• How to complete this task:
Write out all the data again, exactly as shown.
*****
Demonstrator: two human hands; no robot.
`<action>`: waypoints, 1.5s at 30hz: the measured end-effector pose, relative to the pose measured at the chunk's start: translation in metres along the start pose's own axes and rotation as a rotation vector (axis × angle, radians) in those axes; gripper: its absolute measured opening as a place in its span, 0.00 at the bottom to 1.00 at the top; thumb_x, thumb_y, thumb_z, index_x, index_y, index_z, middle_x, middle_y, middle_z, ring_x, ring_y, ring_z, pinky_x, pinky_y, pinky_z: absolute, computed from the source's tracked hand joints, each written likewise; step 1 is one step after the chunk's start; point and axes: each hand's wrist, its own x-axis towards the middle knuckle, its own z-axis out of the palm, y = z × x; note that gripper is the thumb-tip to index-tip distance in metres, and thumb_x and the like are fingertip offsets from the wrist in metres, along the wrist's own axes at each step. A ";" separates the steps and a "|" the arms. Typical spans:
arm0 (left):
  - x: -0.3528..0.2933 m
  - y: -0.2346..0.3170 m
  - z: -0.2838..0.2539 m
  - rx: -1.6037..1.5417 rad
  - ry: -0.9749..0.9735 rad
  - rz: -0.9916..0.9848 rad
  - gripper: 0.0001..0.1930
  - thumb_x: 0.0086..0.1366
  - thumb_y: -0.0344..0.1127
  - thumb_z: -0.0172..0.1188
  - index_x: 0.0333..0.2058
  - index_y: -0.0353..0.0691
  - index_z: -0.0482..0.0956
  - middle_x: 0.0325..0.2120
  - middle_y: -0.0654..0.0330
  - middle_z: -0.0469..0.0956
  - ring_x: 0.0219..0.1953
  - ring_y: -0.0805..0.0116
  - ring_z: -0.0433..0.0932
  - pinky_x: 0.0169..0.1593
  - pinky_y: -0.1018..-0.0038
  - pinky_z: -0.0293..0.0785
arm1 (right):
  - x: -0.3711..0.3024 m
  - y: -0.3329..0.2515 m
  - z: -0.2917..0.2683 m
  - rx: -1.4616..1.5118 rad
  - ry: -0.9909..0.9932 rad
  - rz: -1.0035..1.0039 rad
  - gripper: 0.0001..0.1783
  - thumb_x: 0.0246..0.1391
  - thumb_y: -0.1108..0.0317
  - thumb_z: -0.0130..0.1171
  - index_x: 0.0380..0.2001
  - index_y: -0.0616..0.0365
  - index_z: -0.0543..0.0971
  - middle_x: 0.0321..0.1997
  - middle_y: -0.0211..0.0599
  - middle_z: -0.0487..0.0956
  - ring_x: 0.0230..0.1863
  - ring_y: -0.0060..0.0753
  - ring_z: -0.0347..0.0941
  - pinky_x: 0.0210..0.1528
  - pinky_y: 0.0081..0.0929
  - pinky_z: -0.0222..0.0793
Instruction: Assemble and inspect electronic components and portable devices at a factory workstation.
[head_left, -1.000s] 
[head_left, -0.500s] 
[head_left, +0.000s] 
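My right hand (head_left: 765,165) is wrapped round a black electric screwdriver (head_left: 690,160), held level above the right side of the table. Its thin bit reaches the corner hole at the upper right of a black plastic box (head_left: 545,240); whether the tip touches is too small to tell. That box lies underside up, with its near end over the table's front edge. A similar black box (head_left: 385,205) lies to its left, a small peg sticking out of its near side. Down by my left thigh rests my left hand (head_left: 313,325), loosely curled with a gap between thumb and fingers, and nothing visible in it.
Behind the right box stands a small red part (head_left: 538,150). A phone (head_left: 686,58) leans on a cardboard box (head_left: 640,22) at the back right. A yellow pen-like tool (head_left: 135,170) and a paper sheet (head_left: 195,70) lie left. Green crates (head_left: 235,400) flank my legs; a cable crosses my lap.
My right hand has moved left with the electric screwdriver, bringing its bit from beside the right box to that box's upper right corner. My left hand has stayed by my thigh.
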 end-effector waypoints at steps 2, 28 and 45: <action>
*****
• Solution to the problem:
Demonstrator: two human hands; no robot.
`<action>`: waypoints, 1.5s at 30hz: the measured end-effector pose, relative to the pose measured at the chunk's start: translation in metres along the start pose's own axes and rotation as a rotation vector (axis × angle, radians) in those axes; gripper: its absolute measured opening as a place in its span, 0.00 at the bottom to 1.00 at the top; thumb_x, thumb_y, thumb_z, index_x, index_y, index_z, middle_x, middle_y, middle_z, ring_x, ring_y, ring_z, pinky_x, pinky_y, pinky_z: absolute, computed from the source's tracked hand joints, each written likewise; step 1 is one step after the chunk's start; point and axes: each hand's wrist, its own x-axis towards the middle knuckle, its own z-axis out of the palm, y = z × x; note that gripper is the thumb-tip to index-tip distance in metres, and thumb_x and the like are fingertip offsets from the wrist in metres, along the wrist's own axes at each step. A ";" separates the steps and a "|" the arms. Typical spans:
arm0 (left):
  - x: -0.3528..0.2933 m
  - y: -0.2346..0.3170 m
  - z: -0.2838..0.2539 m
  - rx: -1.6037..1.5417 rad
  - ry: -0.9749..0.9735 rad
  - rz: -0.9916..0.9848 rad
  - gripper: 0.0001..0.1930
  - thumb_x: 0.0086..0.1366
  - thumb_y: -0.0344..0.1127
  - thumb_z: -0.0172..0.1188
  - index_x: 0.0333..0.2058
  - index_y: -0.0353..0.0691
  - index_z: -0.0482..0.0956
  - middle_x: 0.0325..0.2120
  - middle_y: -0.0654..0.0330
  - middle_z: -0.0469..0.0956
  - ring_x: 0.0219..0.1953
  - ring_y: -0.0805..0.0116
  - ring_z: -0.0433..0.0932
  - pinky_x: 0.0169..0.1593
  - pinky_y: -0.1018..-0.0038
  - pinky_z: -0.0293..0.0785
arm1 (right):
  - x: -0.3711..0.3024 m
  - y: -0.3329..0.2515 m
  - z: -0.2917..0.2683 m
  - rx: -1.4616..1.5118 rad
  - ry: -0.9909..0.9932 rad
  - rz: -1.0035..1.0039 rad
  - gripper: 0.0001..0.1783
  - thumb_x: 0.0246..0.1391
  - thumb_y: -0.1108..0.0317
  - thumb_z: -0.0130..0.1171
  - index_x: 0.0380..0.2001
  - index_y: -0.0616..0.0365
  - index_z: -0.0543..0.0971
  - middle_x: 0.0321..0.1997
  - middle_y: -0.0211..0.0599
  - middle_z: -0.0487..0.0956
  - ring_x: 0.0230..0.1863
  - ring_y: -0.0060..0.0753
  - ring_z: -0.0347..0.0941
  - pinky_x: 0.0210..0.1528
  - pinky_y: 0.0081..0.0929
  - pinky_z: -0.0222..0.0793
Instruction: Assemble and inspect electronic components and portable devices at a factory workstation.
[head_left, -1.000s] 
[head_left, -0.500s] 
[head_left, +0.000s] 
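My right hand (head_left: 765,165) is wrapped round a black electric screwdriver (head_left: 690,160), held level above the right side of the table. Its thin bit reaches the corner hole at the upper right of a black plastic box (head_left: 545,240); whether the tip touches is too small to tell. That box lies underside up, with its near end over the table's front edge. A similar black box (head_left: 385,205) lies to its left, a small peg sticking out of its near side. Down by my left thigh rests my left hand (head_left: 313,325), loosely curled with a gap between thumb and fingers, and nothing visible in it.
Behind the right box stands a small red part (head_left: 538,150). A phone (head_left: 686,58) leans on a cardboard box (head_left: 640,22) at the back right. A yellow pen-like tool (head_left: 135,170) and a paper sheet (head_left: 195,70) lie left. Green crates (head_left: 235,400) flank my legs; a cable crosses my lap.
My right hand has moved left with the electric screwdriver, bringing its bit from beside the right box to that box's upper right corner. My left hand has stayed by my thigh.
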 end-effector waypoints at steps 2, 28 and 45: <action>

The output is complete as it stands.